- Born: Barbara Vernice Siggers June 29, 1917 Shelby, Mississippi, U.S.
- Died: March 7, 1952 (aged 34) Buffalo, New York, U.S.
- Resting place: Forest Lawn Cemetery, Buffalo, New York
- Spouse: C. L. Franklin ​(m. 1936)​
- Children: 5, including Aretha, Erma, and Carolyn

= Barbara Siggers Franklin =

American singer

Barbara Vernice Franklin (née Siggers; June 29, 1917 – March 7, 1952) was an American gospel singer and pianist, the mother of American singer–songwriter Aretha Franklin and wife of C. L. Franklin, the African-American Baptist minister of New Bethel Baptist Church in Detroit.

==Life and career==
She performed in church and later worked as a pianist.

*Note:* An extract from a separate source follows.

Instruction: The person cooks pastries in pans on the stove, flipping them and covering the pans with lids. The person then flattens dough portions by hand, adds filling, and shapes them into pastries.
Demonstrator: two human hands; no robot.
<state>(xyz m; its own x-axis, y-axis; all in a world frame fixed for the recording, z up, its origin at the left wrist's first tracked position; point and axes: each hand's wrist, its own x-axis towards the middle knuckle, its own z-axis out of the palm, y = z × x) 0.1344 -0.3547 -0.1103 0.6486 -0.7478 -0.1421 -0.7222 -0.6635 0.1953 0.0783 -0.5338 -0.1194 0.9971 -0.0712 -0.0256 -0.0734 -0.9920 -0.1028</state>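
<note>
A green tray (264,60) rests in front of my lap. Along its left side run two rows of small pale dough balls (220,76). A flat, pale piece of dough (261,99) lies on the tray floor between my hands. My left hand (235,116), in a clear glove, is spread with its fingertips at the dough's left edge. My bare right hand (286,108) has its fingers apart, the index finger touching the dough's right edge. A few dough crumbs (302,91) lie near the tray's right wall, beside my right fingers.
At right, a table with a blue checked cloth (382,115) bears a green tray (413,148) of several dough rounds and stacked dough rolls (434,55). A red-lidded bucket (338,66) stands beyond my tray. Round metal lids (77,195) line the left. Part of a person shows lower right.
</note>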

Barbara Siggers married Clarence LaVaughn Franklin on June 3, 1936. The couple had four children: Erma (1938–2002), Cecil (1940–1989), Aretha (1942–2018), and Carolyn Franklin (1944–1988). Prior to the marriage, Barbara had a son, Vaughn (1934–2002) from a previous relationship, whom Rev. Franklin adopted shortly after their marriage. Barbara was a gifted pianist and, according to Mahalia Jackson, one of the finest gospel singers in the country. Though her primary role was that of wife and mother, she actively participated in the musical affairs of the churches where C. L. served as pastor.

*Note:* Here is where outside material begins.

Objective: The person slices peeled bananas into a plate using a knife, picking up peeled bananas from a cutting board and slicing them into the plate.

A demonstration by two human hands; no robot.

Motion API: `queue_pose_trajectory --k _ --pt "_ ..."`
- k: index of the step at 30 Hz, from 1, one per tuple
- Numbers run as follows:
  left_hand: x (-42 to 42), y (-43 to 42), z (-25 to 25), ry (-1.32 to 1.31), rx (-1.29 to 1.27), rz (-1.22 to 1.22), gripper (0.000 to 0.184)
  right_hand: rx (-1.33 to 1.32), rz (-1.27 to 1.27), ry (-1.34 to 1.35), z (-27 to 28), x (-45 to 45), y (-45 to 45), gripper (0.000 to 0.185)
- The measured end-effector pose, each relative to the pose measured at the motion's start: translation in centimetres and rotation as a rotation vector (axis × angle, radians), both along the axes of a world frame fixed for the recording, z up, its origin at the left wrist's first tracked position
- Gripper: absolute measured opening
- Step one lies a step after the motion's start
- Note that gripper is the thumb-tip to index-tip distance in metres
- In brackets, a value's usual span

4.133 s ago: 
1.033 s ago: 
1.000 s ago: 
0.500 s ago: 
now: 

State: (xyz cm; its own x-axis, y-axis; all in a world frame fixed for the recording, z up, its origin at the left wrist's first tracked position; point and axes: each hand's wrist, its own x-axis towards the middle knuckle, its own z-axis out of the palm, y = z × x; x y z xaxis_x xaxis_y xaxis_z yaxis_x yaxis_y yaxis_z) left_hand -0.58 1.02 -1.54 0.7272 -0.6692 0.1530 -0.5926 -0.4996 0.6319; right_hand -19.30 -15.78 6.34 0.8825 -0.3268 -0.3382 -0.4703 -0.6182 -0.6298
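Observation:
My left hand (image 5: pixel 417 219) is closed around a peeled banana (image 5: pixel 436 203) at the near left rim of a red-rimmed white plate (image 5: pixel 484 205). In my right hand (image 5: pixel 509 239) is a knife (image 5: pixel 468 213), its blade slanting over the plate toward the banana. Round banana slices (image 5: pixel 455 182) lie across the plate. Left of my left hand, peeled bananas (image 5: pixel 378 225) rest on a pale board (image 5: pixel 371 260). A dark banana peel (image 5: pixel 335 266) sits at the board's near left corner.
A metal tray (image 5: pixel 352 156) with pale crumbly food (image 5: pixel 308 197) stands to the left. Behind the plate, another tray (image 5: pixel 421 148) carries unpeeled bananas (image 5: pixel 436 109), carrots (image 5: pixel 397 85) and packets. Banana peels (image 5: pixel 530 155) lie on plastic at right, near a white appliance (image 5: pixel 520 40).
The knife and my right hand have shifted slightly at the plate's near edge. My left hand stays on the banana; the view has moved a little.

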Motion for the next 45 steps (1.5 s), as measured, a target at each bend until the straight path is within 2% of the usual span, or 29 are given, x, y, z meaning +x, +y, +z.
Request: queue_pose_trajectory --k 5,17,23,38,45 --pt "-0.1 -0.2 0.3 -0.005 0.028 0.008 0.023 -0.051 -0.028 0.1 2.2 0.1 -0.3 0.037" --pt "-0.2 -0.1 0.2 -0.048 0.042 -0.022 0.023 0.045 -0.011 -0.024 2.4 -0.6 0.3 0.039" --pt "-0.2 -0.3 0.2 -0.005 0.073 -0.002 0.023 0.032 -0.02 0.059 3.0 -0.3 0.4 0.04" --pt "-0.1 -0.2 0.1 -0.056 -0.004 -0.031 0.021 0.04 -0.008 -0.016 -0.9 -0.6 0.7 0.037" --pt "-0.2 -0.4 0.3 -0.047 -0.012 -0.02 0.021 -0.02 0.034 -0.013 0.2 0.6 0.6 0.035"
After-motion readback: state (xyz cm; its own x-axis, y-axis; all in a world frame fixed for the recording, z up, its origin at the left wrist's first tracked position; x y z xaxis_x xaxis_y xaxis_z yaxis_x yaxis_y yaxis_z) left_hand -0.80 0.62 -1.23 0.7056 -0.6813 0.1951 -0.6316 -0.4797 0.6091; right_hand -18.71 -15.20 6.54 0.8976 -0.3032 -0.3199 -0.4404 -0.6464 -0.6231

Following marital trouble stemming from C. L.'s numerous and ongoing infidelities, including fathering a daughter (named Carol Ellan Kelley [née Jennings]) by Mildred Jennings, a 12-year-old congregant in Memphis in 1940, she left Franklin in 1948 and moved to Buffalo, New York, where her mother resided and where Franklin had served as pastor of Friendship Baptist Church from May 1944 to June 1946. She made a life for herself working in a music store, giving private music lessons, and training to be a nurse's aide. She and Franklin never officially divorced.

Although it was widely reported that she had deserted her children, Aretha Franklin disputed that claim, and Nick Salvatore of Cornell University took pains to discredit it in his biography of C. L. Franklin. According to Salvatore, she visited Detroit to see her children, and they traveled to Buffalo during summer vacations for stays with her. She died of takotsubo cardiomyopathy on March 7, 1952, at 34 years of age.

==Legacy==
- Audra McDonald played Barbara Franklin in the 2021 Aretha biopic, Respect.
- Antonique Smith played Barbara Franklin in Genius third season for National Geographic in 2021.